For worldwide robotics software development research, one of the central deficiencies is the lack of architectural design that can afford the increasing, strict and even partially conflicting variegated requirements. More concretely, the request of robotic software systems are \cite{Frigerio1} \cite{Schlegel}:
\begin{itemize}
\item Flexible and dependable control: often robotic systems have multiple and context-dependent goals, it requires the control system should have the ability to regulate robots' state, trajectory track and task process, etc. And the control system should be robust to adapt to the changes in conditioned sensors and components.

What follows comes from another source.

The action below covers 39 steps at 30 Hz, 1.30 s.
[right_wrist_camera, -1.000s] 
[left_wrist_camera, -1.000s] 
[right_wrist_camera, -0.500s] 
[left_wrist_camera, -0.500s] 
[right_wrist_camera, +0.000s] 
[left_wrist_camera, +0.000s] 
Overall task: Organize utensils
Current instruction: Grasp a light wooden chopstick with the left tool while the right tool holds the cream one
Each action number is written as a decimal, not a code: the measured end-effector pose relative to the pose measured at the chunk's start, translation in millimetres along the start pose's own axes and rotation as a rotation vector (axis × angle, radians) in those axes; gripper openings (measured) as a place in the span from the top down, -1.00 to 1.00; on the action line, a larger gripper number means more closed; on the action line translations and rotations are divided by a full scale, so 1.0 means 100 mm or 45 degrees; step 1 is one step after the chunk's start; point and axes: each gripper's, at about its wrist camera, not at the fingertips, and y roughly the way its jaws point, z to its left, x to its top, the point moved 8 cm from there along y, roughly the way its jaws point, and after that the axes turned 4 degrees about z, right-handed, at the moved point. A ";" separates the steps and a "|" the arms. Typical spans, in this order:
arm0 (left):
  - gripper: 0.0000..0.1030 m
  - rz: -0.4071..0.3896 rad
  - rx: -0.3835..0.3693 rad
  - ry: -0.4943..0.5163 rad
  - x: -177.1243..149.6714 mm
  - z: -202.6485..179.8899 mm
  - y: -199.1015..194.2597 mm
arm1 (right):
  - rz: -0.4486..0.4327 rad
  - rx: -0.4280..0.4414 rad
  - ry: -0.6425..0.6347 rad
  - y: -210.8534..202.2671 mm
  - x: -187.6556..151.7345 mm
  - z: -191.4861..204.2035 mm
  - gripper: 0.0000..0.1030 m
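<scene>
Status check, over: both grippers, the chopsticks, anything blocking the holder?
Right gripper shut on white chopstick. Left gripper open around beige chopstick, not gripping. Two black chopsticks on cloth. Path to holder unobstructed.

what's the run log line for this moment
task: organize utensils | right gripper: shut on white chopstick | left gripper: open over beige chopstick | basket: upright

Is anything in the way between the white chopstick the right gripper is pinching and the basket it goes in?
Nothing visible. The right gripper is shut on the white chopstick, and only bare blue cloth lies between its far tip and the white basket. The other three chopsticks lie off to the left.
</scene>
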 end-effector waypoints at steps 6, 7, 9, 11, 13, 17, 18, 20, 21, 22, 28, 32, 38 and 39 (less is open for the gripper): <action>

\item Real-time ability: some components of the program must have the capability to execute and update in real-time like network topology, robot status, mapping, task planning, force control loop, etc.

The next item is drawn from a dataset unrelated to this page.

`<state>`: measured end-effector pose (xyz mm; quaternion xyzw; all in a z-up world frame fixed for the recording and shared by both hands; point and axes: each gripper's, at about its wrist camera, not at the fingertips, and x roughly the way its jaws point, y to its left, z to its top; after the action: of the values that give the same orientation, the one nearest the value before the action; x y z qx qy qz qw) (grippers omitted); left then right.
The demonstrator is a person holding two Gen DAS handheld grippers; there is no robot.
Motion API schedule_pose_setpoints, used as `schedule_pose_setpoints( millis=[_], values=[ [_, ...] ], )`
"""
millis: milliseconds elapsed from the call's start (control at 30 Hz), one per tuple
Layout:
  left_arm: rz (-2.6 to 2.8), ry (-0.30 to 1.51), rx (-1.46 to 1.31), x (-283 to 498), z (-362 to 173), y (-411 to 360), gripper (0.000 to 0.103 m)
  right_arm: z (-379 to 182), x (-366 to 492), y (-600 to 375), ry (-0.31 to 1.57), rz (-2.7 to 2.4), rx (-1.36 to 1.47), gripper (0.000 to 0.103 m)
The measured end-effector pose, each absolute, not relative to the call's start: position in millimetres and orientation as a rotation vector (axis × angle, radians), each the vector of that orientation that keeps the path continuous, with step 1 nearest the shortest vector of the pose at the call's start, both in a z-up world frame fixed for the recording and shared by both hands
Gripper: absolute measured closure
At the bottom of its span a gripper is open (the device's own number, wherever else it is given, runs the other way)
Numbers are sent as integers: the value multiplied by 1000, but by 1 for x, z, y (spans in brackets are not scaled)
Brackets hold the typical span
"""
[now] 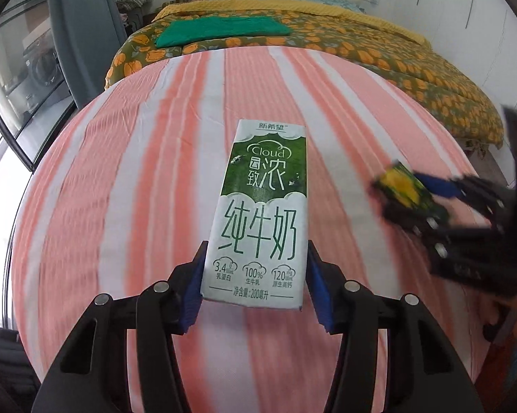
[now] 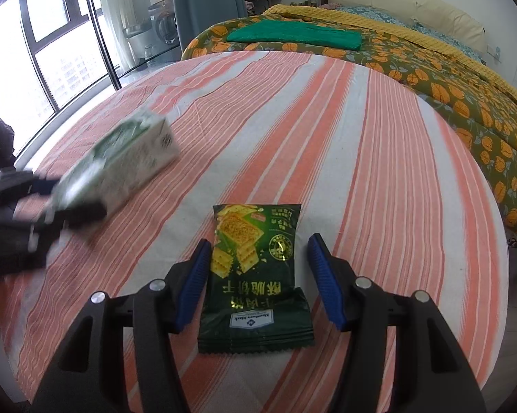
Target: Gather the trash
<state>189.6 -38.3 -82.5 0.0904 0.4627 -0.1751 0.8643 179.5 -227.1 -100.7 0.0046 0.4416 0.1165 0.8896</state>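
The left gripper (image 1: 255, 285) is clamping a white-and-green milk carton (image 1: 258, 213) across its lower end, both blue pads (image 1: 193, 296) pressing on the carton's narrow sides, so the box is standing out forward along the fingers with its printed face toward the camera. Gripping near the base probably suits a light, likely emptied box, though the long free end could swing.

The right gripper (image 2: 258, 282) is sitting around a dark green cracker packet (image 2: 255, 275). Its left pad (image 2: 193, 285) is touching the packet's edge, while a gap is showing at the right pad, so whether the jaws are truly pinching the packet cannot be told from these views. The packet is hanging forward between the fingers, its crimped seam nearest the camera.

Both grippers are hovering side by side above the pink-and-white striped bedsheet (image 2: 379, 172), pointing toward the head of the bed, and each is appearing blurred in the other's view, which suggests motion. Beyond the sheet, a folded green cloth (image 2: 292, 36) is lying on an orange-flowered quilt (image 2: 465, 103). No bin is showing, so the drop-off place is unknown.
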Motion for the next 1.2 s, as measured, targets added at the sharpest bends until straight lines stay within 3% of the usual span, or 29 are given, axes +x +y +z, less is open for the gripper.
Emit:
schedule_pose_setpoints(
  millis=[100,233,367,467,567,733,867,1067,1200],
  values=[
    [-380,975,167,172,-84,-42,49,-99,176,-236,916,247,46,46],
    [-380,962,159,169,-84,-42,28,-97,167,-233,922,257,6,47],
    [-364,948,182,174,-86,-45,17,-94,164,-224,930,280,-61,46],
    [-351,981,193,179,-96,-47,16,-96,169,-220,947,286,-104,47],
    [-330,971,194,174,-101,-45,11,-95,166,-221,955,288,-107,56],
    [-290,947,174,167,-104,-41,6,-95,140,-224,950,290,-135,58],
    [-274,946,176,168,-104,-42,5,-97,138,-226,919,248,-127,47],
    [-276,947,171,168,-104,-41,5,-99,158,-226,944,196,-35,44],
    [-277,947,169,168,-104,-41,5,-100,168,-229,939,182,-9,35]
  ],
)
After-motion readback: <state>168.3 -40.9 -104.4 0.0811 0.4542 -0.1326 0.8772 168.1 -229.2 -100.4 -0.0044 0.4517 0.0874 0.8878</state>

\item Generation and integration of components: most robotic systems are developed for the specific domains(technical application domains) and the separation of appropriate components has a positive impact on recurring developments. The generation and integration of components include hardware parts(the virtual components for plug-in/plug-out sensors, joysticks, control modules, etc.) and software parts(navigation, localization, obstacles detection, mapping, etc.) is desired.
\item Debug and safety of systems: generally the components of robotic systems are independent, distributed and abstract, this improves the difficulties of debugging especially to evaluate the constraints and relationships between components. Debugging is an important request for building a high-level robust software system. As more co-working scenarios of humans and robots, the safety problem should be valued as well.

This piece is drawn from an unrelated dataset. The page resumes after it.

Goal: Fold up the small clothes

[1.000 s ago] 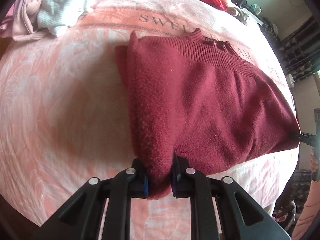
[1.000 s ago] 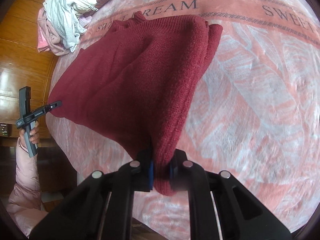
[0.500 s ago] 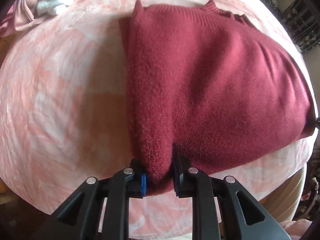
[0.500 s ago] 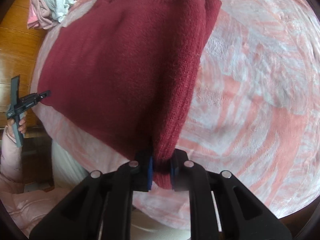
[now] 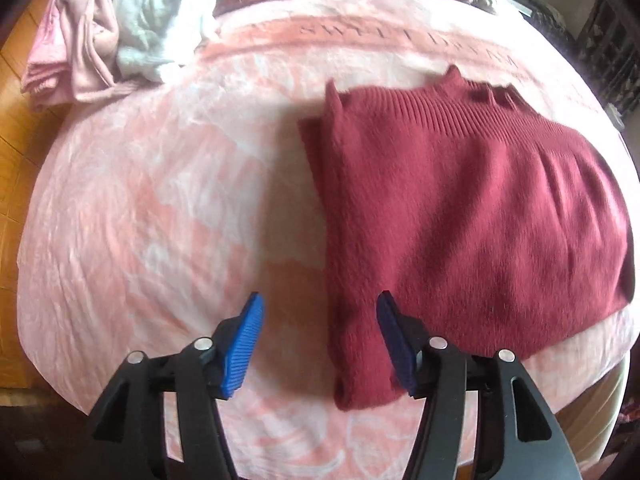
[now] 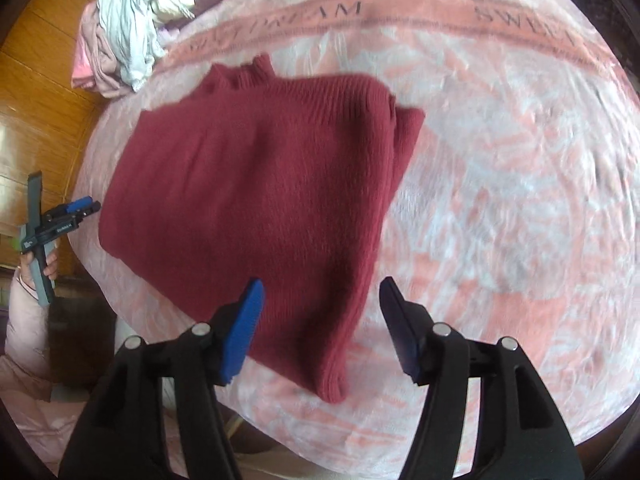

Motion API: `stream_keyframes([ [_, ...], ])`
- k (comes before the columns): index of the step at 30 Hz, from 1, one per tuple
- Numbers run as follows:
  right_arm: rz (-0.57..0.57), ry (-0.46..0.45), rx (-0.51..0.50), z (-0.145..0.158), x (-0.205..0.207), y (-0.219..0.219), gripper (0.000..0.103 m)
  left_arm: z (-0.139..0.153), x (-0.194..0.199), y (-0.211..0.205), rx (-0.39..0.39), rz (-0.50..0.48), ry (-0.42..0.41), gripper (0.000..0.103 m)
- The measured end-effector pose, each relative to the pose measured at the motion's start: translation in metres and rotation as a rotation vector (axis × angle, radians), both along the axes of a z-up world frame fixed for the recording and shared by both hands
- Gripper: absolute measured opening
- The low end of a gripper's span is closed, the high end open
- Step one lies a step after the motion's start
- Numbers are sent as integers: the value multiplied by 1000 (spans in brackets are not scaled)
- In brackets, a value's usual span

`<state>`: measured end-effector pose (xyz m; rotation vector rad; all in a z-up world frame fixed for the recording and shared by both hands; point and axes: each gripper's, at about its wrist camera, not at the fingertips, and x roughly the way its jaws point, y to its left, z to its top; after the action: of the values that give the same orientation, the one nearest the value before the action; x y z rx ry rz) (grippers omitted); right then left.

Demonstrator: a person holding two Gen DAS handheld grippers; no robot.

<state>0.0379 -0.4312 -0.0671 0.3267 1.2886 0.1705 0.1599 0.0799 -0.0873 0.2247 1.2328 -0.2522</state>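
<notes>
Setting: a bed covered by a pink and white blanket (image 5: 160,200) with printed lettering across a darker pink band; the blanket serves as the flat folding surface.
Garment: a dark red knitted sweater (image 5: 460,208) lies folded on the blanket, its ribbed band at the far edge and a thick doubled edge along the side nearest the left tool.
Sweater position: it rests flat near the front edge of the bed, free of both tools; judged from this, the fold is laid down and the piece let go.
Left tool: the left tool (image 5: 318,336) is spread wide and grips nothing; its right blue pad sits just over the near corner of the sweater, its left pad over bare blanket.
Right tool: the right tool (image 6: 322,326) is likewise spread wide and empty, hovering over the sweater's near corner.
Why open: wide fingers let the knit settle without dragging the fold apart.
Other clothes: a heap of pale pink and white garments (image 5: 120,32) sits at the far corner of the bed, well apart, probably awaiting folding.
Blur: both views are slightly smeared.
</notes>
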Motion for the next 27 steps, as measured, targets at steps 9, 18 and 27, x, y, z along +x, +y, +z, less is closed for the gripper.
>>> stream_keyframes([
  [9, -66, 79, 52, -46, 99, -22, 64, -24, 91, -50, -17, 50, 23, 59],
  [18, -47, 103, 91, -62, 116, -7, 6, -45, 112, -82, -36, 14, 64, 24],
  [27, -46, -91, 83, -18, 115, -8, 5, -9, 105, -57, -161, 100, -44, 8],
])
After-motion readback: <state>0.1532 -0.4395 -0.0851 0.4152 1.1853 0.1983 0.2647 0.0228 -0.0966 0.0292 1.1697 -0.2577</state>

\item Constraints and context of the environment: as more and more utilization scenarios in robotic systems, robotic applications are not limited to unique and indoor environments and the research of robotics should face and meet the requirements of more real-world scenes like aviation, deep sea, etc.
\end{itemize}
For self-replicating robots, except the requirements we mentioned before, the system should also have abilities to solve logic in task assignments, status updates of robots during moving, multi-robot coordination, and discrete or continuous communication, etc. In this paper, we discuss how to use model-driven software engineering (MDSE) to assemble, disassemble, reconstruct and control robot modules in the self-replicating system. Section 2 describes the definition and improvement of self-reproducing robots and the challenges we face. Section 3 describes the deep model and domain specific language(DSL) theory in robotics, which is the foundation of architecture in this paper. Section 4 describes the detail design of the system. Section 5 introduces some related research and what we will do in the future.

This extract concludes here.